In the film, Stanley (Milo Coy) earns a spot on a secret mission to the moon that happens right before the famous Apollo 11 landing. We watch him go through the famous NASA space mission training—spinning in a G-force simulator, riding the vomit comet—and eventually land on the moon, which coincides with the film’s recreation of the Apollo 11 moon landing itself. 

Of course, Stanley’s mission is simply a flight of fancy, the kind of daydreaming you’d expect from a boy whose dad works at NASA and who grew up with fighter jets regularly breaking the sound barrier over his home. Narrated by Jack Black as an adult Stanley, Apollo 10 ½ takes the viewer on a tour of his “space age childhood.” Most of the film is simply delivery of exposition: we learn about Stanley’s parents, his five siblings, what he’d watch on TV, what he’d listen to on the record player, what he’d eat for lunch at school and what he’d get up to in the suburban streets after the bell rang at the end of the day. It’s hyper-particular in its pop-culture references, including a killer soundtrack of 1960s hits from Donovan, The 5th Dimension, The Byrds, The Monkees, CCR—the list goes on.
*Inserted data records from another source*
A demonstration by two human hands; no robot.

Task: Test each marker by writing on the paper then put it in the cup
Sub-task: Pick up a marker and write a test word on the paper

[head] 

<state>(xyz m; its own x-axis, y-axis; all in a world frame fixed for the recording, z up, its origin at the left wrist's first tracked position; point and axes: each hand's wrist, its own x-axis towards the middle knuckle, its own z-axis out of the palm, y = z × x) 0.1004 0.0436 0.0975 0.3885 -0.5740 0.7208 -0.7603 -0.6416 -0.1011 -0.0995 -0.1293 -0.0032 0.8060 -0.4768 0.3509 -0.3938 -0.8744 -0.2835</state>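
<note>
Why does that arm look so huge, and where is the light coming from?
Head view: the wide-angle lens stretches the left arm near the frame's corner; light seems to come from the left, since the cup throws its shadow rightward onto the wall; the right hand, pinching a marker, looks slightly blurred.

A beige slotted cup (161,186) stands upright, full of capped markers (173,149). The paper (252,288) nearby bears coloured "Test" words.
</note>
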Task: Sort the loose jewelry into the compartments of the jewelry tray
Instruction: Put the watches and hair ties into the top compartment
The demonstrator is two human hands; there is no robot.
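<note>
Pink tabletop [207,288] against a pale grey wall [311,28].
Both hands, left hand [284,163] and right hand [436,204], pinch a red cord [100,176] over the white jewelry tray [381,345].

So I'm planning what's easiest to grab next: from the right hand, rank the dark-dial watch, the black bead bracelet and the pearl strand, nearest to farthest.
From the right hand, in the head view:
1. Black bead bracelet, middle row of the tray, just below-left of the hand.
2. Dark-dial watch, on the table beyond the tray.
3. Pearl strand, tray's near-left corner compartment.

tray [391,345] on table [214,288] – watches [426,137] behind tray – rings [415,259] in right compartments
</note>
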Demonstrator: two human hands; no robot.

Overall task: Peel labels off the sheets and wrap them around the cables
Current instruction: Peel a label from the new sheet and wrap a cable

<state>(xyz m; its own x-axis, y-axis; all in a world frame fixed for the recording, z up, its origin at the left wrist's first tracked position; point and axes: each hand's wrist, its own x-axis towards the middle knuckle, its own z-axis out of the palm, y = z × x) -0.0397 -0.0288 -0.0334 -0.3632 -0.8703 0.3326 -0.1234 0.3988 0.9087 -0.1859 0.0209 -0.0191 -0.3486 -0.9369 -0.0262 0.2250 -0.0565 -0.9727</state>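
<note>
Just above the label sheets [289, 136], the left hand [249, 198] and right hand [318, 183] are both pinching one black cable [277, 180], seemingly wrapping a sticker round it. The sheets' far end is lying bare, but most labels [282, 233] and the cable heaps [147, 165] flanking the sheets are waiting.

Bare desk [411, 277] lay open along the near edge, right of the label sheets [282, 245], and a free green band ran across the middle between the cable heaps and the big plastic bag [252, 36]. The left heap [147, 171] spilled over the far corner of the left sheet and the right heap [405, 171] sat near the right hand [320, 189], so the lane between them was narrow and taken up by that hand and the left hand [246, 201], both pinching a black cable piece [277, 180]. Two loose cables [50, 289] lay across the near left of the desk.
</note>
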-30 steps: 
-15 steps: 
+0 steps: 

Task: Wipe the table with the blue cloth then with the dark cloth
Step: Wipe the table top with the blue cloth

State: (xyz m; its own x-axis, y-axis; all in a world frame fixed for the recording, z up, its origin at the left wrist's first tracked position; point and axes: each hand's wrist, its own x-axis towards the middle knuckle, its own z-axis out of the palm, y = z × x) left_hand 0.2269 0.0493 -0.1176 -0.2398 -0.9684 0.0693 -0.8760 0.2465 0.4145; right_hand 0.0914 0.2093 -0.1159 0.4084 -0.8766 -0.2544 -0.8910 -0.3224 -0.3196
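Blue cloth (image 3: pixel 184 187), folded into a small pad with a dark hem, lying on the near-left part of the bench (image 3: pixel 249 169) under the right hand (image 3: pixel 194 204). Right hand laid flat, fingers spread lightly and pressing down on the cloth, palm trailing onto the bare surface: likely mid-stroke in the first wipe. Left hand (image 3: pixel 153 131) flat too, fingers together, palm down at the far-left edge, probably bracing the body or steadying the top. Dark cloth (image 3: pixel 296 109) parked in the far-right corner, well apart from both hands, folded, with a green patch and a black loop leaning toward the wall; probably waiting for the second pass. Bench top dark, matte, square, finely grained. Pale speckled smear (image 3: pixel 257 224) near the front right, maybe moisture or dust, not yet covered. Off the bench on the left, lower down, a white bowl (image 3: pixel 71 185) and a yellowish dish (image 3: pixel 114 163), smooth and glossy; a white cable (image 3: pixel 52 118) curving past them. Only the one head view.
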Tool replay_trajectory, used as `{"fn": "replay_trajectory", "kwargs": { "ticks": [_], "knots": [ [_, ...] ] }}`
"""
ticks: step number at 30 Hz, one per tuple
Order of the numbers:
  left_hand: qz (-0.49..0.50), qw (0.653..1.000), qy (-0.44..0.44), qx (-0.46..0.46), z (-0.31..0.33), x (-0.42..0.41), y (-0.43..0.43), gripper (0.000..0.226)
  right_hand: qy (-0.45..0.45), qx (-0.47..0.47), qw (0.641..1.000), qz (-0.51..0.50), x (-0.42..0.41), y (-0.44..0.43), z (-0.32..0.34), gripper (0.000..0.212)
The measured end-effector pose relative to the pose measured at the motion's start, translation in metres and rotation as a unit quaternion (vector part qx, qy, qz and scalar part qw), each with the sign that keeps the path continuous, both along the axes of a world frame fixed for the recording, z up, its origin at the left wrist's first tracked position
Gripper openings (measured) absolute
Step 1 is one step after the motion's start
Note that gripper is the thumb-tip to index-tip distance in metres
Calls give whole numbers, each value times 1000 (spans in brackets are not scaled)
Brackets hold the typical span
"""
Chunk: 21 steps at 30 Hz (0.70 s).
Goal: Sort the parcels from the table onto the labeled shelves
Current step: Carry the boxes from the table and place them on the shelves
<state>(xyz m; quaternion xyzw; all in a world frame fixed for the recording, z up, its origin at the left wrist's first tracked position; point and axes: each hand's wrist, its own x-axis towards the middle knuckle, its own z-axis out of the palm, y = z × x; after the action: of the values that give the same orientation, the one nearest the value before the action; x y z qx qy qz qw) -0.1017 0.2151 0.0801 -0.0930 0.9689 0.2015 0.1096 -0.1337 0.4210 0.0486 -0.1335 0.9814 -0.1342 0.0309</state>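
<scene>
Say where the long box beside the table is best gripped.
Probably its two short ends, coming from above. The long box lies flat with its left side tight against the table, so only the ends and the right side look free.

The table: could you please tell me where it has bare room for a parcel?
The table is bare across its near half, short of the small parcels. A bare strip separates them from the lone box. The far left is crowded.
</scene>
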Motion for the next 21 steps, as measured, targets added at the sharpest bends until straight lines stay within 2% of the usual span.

It paints a portrait of a childhood and allows us to experience the joys, frustrations, and rhythms of that childhood.

The film has a laid back vibe similar to Licorice Pizza, another film that luxuriates in nostalgic details of its filmmaker’s childhood. But where Paul Thomas Anderson’s film traced a relationship between two individuals that creates a considerable amount of emotional tension, Apollo 10 ½ is more content to just flow from one scene to the next, not forcing any confrontations or obstacles onto its act of reminiscence. Looking back is the point here, and Linklater is happy to keep the focus on all the delights and absurdities of childhood, instead of complicating the film’s rosy view of the past. The result is rather slight, but never less than charming.

At its best, the film captures the optimism of a time and place where the world seemed new and exciting and full of possibility. It’s a film of big skies, open roads, and lively dreams. At its worst, it’s simply a brightly coloured catalogue of period details. Is there more to the film than its nostalgia? Perhaps not, but I can think of a lot worse things to do than spend 98 minutes in an animated Houston in 1969.

7 out of 10

Apollo 10 ½: A Space Age Childhood (2022, USA)

Written and directed by Richard Linklater; starring Milo Coy, Jack Black, Glen Powell, Zachary Levi, Josh Wiggins, Lee Eddy, Bill Wise, Natalie L’Amoreaux, Jessica Brynn Cohen, Sam Chipman, Danielle Guilbot.